Engineering students catch top prizes at ASME competition

BLACKSBURG, Va., April 28, 2006 – The Virginia Tech chapter of the American Society of Mechanical Engineers (ASME) carried away several top awards — including one for the design of a fishing apparatus for a quadriplegic — during the recent ASME District F student conference hosted by the University of Tennessee.

The Virginia Tech undergraduate mechanical engineering (ME) students, under the guidance of their long-time faculty adviser Charles Reinholtz, an Alumni Distinguished Professor of ME, won first place in seven out of the eight competitions held during the conference.

The Virginia Tech chapter placed first in the Student Design Competition with “Hokie Hooker,” their version of a cost-effective, reliable apparatus that would enable a quadriplegic to cast a fishing lure accurately, retrieve it, make additional casts, and reel in a weight simulating a fish on at least one cast. For winning the design competition, the Virginia Tech chapter received $200 and another $1,000 in travel funds for the national ASME competition in Chicago in November.

Several individual Virginia Tech ME students also won awards during the District F Conference. Tiffany Murray, a senior from Norfolk, Va., won first place in the Technical Web Page Competition.

In a series of “Old Guard” competitions, which are sponsored by retired ASME members who continue to support student activities, Ramtin Taheri, a senior from Virginia Beach, Va., placed first in the Technical Content Competition; Amanda Thomas, the chapter’s chair for the year and a senior from Vienna, Va., placed first in the Technical Poster Competition; and Taheri placed second and Greg Vonder Reith, a senior from Fredericksburg, Va., placed fourth, in the Oral Presentation Competition.

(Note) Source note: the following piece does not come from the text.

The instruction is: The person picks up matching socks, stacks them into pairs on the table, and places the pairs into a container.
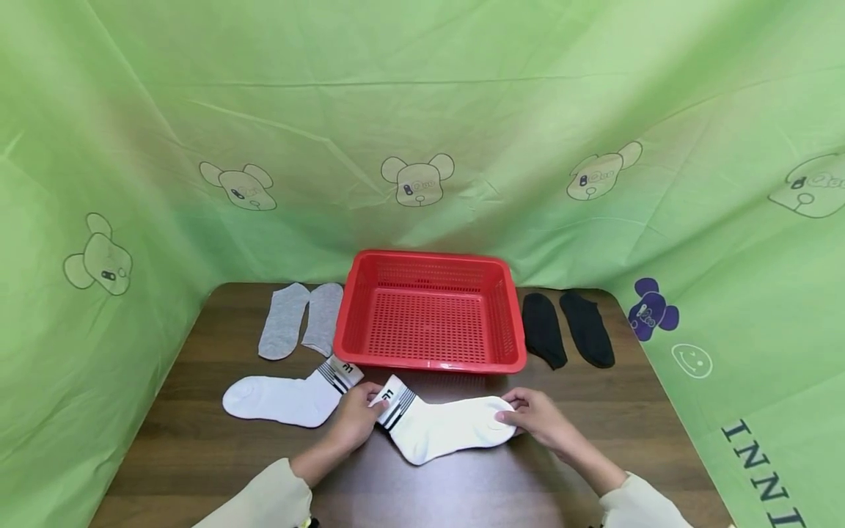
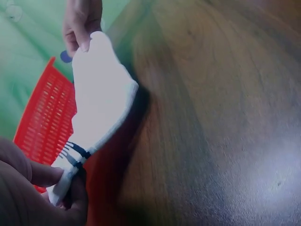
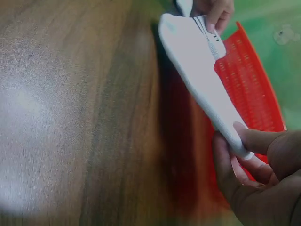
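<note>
A white sock [image 1: 455, 427] with black stripes and lettering at its cuff is stretched between both hands, in front of the basket. My left hand [image 1: 357, 415] pinches the cuff between thumb and fingers. At the toe end my right hand [image 1: 536, 416] pinches the fabric, thumb on top. In both wrist views the sock [image 2: 101, 89] appears lifted above the table, its shadow below. A matching white sock [image 1: 277, 400] lies flat to the left, toe pointing left, its striped cuff close to the left hand.
Behind the hands stands a red plastic basket [image 1: 429, 364] with perforated walls. Two grey socks [image 1: 284, 321] lie left of it, two black socks [image 1: 587, 328] right of it. The brown wooden table [image 1: 198, 469] meets a green printed cloth [image 1: 422, 110] at the back and sides.
</note>
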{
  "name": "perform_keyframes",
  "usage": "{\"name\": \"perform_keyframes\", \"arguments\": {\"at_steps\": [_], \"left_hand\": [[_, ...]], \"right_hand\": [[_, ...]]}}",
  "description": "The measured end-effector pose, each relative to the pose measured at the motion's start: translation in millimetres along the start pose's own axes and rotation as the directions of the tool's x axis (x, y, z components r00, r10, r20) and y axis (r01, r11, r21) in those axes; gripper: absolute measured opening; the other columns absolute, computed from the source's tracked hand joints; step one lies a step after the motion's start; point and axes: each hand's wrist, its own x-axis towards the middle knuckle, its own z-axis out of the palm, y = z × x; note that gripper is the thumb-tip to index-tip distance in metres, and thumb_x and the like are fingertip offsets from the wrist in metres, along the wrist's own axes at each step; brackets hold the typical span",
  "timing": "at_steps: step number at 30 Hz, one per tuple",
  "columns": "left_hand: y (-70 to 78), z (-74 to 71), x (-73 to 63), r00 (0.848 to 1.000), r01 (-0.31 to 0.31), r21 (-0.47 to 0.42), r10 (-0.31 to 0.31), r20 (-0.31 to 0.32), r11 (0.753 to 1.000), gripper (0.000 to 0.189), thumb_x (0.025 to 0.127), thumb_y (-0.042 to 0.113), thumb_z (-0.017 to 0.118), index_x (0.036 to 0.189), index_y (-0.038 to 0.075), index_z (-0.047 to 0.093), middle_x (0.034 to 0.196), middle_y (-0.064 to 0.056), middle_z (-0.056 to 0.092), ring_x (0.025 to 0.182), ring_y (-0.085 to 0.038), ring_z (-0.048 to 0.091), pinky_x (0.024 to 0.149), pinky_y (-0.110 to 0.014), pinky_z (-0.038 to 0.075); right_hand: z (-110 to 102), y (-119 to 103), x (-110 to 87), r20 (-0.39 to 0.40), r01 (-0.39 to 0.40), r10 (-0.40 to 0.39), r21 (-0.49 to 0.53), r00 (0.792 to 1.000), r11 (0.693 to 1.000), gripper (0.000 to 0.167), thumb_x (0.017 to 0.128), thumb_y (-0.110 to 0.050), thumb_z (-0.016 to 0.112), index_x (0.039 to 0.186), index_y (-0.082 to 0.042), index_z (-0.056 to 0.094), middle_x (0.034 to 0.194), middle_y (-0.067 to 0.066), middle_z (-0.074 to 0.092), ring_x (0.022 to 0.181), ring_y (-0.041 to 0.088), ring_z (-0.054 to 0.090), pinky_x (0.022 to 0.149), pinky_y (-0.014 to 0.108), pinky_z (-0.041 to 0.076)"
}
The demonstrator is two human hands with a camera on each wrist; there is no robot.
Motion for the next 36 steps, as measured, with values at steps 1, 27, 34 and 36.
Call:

The Virginia Tech chapter also placed first in the Ingersoll-Rand Contest, which recognizes the most active student chapter in the district for the academic year. “In the five years that this award has been presented, our chapter has finished first three times and second twice,” Reinholtz said. “This should again put us in good position to compete for the title of the most active student ASME section in the world.”

In addition, the Virginia Tech chapter won the Student Kilometer Award, for bringing the most participants the longest distance, and the Students in Attendance Award for having the largest number of students at the conference.

“I want to convey a special thanks to our chair, Amanda Thomas, for leading the student section to another banner year,” Reinholtz said.

ASME District F includes engineering schools from Alabama, Delaware, District of Columbia, Florida, Georgia, Maryland, Mississippi, North Carolina, South Carolina, Tennessee and Virginia.

The College of Engineering at Virginia Tech is internationally recognized for its excellence in 14 engineering disciplines and computer science. The college’s 5,500 undergraduates benefit from an innovative curriculum that provides a “hands-on, minds-on” approach to engineering education, complementing classroom instruction with two unique design-and-build facilities and a strong Cooperative Education Program. With more than 50 research centers and numerous laboratories, the college offers its 1,800 graduate students opportunities in advanced fields of study such as biomedical engineering, state-of-the-art microelectronics, and nanotechnology.